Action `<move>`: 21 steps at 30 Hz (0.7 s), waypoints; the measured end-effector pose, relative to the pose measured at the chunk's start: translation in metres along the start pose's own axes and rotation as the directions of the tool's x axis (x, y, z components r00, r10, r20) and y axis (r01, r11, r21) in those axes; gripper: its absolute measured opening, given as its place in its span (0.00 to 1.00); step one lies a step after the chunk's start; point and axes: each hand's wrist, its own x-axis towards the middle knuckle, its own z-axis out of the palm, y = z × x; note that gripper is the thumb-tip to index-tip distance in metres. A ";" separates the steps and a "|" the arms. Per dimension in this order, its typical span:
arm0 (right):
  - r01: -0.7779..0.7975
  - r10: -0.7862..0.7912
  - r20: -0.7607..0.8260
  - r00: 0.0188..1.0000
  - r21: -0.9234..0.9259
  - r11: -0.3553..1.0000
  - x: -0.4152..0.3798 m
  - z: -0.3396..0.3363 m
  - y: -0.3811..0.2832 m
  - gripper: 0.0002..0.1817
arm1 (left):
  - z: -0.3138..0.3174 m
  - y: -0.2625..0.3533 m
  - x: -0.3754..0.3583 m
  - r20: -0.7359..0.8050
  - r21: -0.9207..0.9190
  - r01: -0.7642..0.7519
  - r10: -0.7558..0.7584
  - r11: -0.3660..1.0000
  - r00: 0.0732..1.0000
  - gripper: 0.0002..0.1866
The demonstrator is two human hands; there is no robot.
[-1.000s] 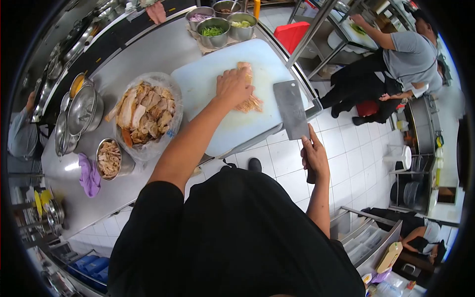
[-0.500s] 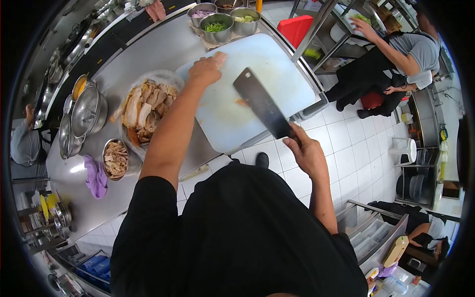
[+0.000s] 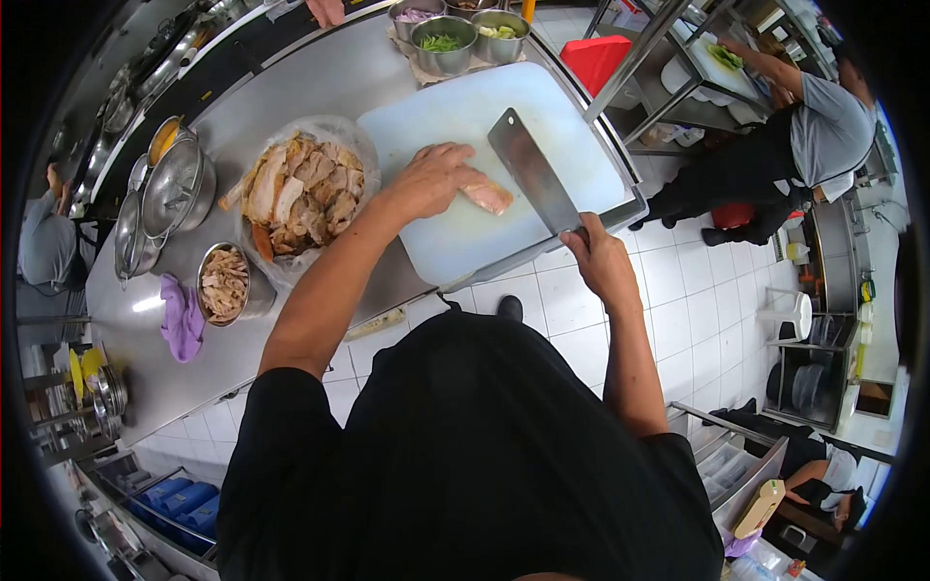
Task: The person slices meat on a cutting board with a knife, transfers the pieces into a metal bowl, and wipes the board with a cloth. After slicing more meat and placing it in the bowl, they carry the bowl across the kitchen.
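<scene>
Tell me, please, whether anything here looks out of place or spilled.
I see no spill near the cleaver or cutting board. Only the purple cloth stands out: it lies crumpled on the steel table close beside the metal container of cut meat, untidy next to uncovered food.

this is looking like a commercial kitchen: a steel table (image 3: 136, 373) is holding a board (image 3: 436, 247), bowls (image 3: 446, 64) of cut vegetables (image 3: 442, 43) and a strainer (image 3: 179, 184), a cleaver (image 3: 533, 169) is showing over the board, a co-worker (image 3: 835, 136) in grey is reaching to greens (image 3: 725, 57), another (image 3: 835, 474) is showing lower right, and a white tiled floor (image 3: 668, 290) is running between them.
</scene>
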 end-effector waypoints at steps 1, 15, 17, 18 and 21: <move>-0.004 0.004 0.064 0.998 -0.002 1.000 0.000 -0.001 0.000 0.19 | 0.004 -0.002 0.001 -0.056 -0.108 0.057 -0.064 0.993 0.996 0.26; 0.132 -0.111 0.086 0.990 -0.296 0.946 0.038 0.004 -0.048 0.20 | -0.020 0.067 -0.001 0.222 -0.118 0.585 -0.553 0.803 0.803 0.20; 0.132 -0.107 0.091 0.990 -0.351 0.927 0.052 0.006 -0.054 0.21 | -0.018 0.061 -0.007 0.324 -0.376 0.635 -0.546 0.675 0.773 0.18; 0.140 -0.115 0.092 0.989 -0.346 0.928 0.055 0.004 -0.054 0.21 | -0.017 0.057 -0.009 0.305 -0.382 0.620 -0.540 0.685 0.784 0.18; 0.158 -0.128 0.109 0.986 -0.333 0.930 0.057 0.001 -0.054 0.21 | -0.005 0.044 -0.016 0.122 -0.378 0.421 -0.406 0.825 0.906 0.20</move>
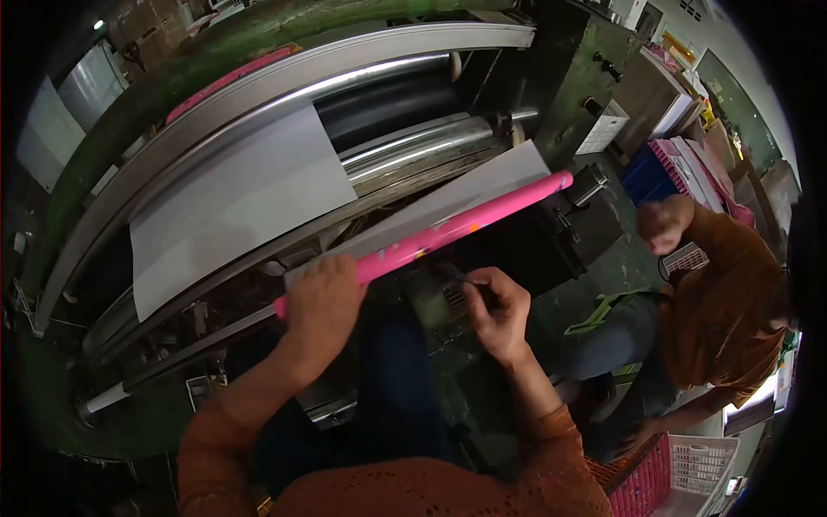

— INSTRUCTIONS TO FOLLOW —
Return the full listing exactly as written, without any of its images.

— WRITTEN REPLY —
Action `<move>`: 21 steps at 30 Hz (0.7 s), waypoints; the measured end-effector pose, relative to the pose measured at the chunk's start: translation in metres along the start pose's own axes and rotation as the directions of the tool's x axis (x, y, z components r00, r10, r20) and y axis (r01, r11, r21) in those axes; gripper: its absolute measured opening, given as its place in its span (0.00 to 1.00); step one lies a step after the chunk's start; point and axes: each hand's wrist, its own x-axis towards the middle knuckle, its own z-axis out of the palm, y = z × x; note that gripper is the thumb-tip to index-tip distance in metres. A ";" separates the steps and a "|" the arms. Per dimension in this order, its typical span:
arm0 (right):
  - r01: -0.7779..0.7975
  - r10: -0.7862..0.7912
  - r20: -0.7607..0.8260
  - r00: 0.0188..1.0000
  - r21: -0.9234..0.9259
  - r11: -0.3553..1.0000
  - x: -0.4152..0.3798 m
  - z: -0.3396..0.3363 m
  - y: -0.3811..0.2832 m
  - gripper: 0.0002..0.1817
arm1 (left):
  - z: -0.3138..0.3174 m
  - y: -0.2625..0.3533 m
  - x: -0.3754..0.3583 m
  - r20: -0.7359..0.8050
  - r21: -0.9207..0.9190
  - r01: -0.7642..0.7519
  - r10: -0.7558..0.7584
  - r11: -0.3660..1.0000
  - r00: 0.0732..1.0000
  - gripper: 0.0002..0.1866
The demonstrator is two human hands; there is no robot.
[-1.000s] 
[-0.500s] 
[+0.000s] 
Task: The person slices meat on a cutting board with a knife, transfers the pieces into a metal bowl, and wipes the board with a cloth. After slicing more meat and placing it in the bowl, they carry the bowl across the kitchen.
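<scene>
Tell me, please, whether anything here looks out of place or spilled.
I see no spill near the cleaver or cutting board. Only the purple cloth stands out: it lies crumpled on the steel table close beside the metal container of cut meat, untidy next to uncovered food.

this is looking like a commercial kitchen: a steel table (image 3: 136, 373) is holding a board (image 3: 436, 247), bowls (image 3: 446, 64) of cut vegetables (image 3: 442, 43) and a strainer (image 3: 179, 184), a cleaver (image 3: 533, 169) is showing over the board, a co-worker (image 3: 835, 136) in grey is reaching to greens (image 3: 725, 57), another (image 3: 835, 474) is showing lower right, and a white tiled floor (image 3: 668, 290) is running between them.
</scene>
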 end-effector waypoints at steps 1, 15, 17, 18 and 21: <move>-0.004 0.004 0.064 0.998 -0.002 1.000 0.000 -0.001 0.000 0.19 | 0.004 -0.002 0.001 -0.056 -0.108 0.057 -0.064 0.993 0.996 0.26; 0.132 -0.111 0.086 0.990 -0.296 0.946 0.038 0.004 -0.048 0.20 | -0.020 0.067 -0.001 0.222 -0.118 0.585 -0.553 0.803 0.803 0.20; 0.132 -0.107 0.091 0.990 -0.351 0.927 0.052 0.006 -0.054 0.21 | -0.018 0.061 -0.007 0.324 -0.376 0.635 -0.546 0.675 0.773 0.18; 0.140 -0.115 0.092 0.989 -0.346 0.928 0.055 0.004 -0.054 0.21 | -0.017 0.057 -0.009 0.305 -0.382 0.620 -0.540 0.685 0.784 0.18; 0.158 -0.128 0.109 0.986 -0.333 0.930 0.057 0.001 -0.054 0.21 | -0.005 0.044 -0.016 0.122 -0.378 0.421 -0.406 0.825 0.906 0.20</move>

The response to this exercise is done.